- What needs to be done:
What is the number of lines below that include "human"? Give that number alone.

- Data supplied:
────────────────────────────────────────
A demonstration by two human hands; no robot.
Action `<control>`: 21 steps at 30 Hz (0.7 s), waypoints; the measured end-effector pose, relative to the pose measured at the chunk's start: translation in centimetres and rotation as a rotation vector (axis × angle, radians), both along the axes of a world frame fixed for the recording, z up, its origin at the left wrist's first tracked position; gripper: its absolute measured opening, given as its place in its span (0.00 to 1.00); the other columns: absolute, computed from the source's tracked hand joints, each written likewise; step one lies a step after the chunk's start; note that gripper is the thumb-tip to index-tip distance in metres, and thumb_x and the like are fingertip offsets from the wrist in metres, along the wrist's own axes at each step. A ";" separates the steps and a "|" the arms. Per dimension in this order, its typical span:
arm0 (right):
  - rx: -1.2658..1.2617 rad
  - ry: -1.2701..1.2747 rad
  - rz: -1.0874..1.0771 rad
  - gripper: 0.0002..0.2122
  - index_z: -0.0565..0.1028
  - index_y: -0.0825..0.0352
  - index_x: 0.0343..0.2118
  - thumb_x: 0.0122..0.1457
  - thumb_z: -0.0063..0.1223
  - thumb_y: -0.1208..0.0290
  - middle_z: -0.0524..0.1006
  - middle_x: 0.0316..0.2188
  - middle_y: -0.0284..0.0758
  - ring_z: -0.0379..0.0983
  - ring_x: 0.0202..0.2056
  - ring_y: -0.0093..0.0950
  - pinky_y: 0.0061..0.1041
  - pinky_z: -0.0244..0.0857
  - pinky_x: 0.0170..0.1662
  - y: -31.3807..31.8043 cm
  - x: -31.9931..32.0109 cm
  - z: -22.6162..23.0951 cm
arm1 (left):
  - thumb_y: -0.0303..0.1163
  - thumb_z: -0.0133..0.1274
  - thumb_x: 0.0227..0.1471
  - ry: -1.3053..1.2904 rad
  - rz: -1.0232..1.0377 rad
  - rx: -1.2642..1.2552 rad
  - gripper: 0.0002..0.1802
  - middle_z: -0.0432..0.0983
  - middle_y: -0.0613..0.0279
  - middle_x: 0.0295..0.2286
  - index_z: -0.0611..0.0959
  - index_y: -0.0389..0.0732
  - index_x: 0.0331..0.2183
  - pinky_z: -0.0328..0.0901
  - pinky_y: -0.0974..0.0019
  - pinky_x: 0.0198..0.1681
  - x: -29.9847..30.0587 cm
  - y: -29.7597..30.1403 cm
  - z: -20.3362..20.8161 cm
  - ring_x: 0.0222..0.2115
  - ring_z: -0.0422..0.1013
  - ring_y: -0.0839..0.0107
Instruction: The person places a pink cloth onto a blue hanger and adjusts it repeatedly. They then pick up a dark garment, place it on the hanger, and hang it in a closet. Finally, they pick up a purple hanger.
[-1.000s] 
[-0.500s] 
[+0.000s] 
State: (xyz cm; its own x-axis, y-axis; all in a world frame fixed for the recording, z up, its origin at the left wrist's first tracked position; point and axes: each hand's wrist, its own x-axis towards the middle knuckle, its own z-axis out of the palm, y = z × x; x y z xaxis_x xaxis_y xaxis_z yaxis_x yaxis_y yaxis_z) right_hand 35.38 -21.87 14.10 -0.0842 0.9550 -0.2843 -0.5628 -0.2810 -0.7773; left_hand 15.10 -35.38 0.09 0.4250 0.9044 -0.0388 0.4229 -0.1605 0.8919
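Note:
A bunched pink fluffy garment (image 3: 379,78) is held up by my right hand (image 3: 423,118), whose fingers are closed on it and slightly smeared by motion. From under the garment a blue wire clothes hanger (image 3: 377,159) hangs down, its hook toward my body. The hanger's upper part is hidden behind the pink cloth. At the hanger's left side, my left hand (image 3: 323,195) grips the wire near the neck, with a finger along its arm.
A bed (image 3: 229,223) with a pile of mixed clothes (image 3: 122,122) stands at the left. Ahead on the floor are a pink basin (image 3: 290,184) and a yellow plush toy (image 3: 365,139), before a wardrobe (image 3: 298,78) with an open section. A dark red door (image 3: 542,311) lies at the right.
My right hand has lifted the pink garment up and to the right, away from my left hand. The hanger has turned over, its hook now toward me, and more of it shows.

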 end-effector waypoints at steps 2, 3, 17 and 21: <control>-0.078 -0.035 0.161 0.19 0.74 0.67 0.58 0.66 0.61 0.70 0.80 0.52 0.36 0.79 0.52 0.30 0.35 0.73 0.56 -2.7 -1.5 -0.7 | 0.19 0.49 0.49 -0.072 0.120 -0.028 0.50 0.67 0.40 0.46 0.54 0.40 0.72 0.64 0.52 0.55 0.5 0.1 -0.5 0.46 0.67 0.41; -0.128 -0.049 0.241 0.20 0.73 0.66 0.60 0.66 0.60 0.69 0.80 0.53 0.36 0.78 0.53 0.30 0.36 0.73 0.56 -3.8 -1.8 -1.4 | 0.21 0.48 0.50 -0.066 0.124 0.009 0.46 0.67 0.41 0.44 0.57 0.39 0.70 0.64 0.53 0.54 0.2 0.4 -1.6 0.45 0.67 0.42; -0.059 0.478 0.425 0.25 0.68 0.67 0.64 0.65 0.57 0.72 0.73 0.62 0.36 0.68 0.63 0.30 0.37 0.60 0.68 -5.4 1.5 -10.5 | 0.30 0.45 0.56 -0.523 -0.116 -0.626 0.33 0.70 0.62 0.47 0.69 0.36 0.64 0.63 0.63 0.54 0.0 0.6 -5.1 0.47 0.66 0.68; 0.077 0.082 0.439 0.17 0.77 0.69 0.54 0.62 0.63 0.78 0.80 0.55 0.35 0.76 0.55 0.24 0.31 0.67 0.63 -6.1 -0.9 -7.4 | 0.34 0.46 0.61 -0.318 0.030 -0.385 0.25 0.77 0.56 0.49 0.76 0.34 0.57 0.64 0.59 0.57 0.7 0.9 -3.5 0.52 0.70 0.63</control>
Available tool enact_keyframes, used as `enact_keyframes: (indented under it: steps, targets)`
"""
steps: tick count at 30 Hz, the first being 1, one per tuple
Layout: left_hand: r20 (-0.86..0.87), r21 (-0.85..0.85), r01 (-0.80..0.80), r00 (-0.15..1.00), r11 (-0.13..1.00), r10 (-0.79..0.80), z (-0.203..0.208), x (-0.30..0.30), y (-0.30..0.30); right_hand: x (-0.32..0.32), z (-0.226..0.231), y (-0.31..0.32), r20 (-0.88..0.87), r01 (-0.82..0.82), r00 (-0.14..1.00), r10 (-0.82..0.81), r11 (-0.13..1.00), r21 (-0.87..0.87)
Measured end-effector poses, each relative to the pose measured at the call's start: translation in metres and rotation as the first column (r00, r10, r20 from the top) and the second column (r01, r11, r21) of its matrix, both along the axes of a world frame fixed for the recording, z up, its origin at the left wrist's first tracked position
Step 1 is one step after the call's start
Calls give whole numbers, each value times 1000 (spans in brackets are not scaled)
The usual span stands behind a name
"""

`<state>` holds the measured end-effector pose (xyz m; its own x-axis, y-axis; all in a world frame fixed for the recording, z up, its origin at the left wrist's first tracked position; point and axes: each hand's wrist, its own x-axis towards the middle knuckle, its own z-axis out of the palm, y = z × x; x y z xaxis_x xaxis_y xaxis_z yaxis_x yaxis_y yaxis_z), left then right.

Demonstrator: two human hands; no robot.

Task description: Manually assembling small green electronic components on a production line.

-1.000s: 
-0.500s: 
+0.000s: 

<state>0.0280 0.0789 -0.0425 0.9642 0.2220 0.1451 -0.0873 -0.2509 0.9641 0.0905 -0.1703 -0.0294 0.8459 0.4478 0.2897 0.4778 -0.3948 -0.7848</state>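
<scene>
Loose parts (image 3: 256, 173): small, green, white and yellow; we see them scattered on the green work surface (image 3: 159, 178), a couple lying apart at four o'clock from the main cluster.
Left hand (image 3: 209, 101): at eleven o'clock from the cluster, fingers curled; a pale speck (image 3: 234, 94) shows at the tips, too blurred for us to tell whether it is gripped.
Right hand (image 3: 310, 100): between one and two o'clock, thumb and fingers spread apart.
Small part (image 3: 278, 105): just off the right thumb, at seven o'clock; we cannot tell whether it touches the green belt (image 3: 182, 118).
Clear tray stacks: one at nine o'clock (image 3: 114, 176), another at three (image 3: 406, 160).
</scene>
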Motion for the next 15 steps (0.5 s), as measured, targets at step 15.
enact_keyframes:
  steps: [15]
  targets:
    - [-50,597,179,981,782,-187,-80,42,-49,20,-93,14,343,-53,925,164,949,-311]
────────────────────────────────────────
- Solution to the exercise:
2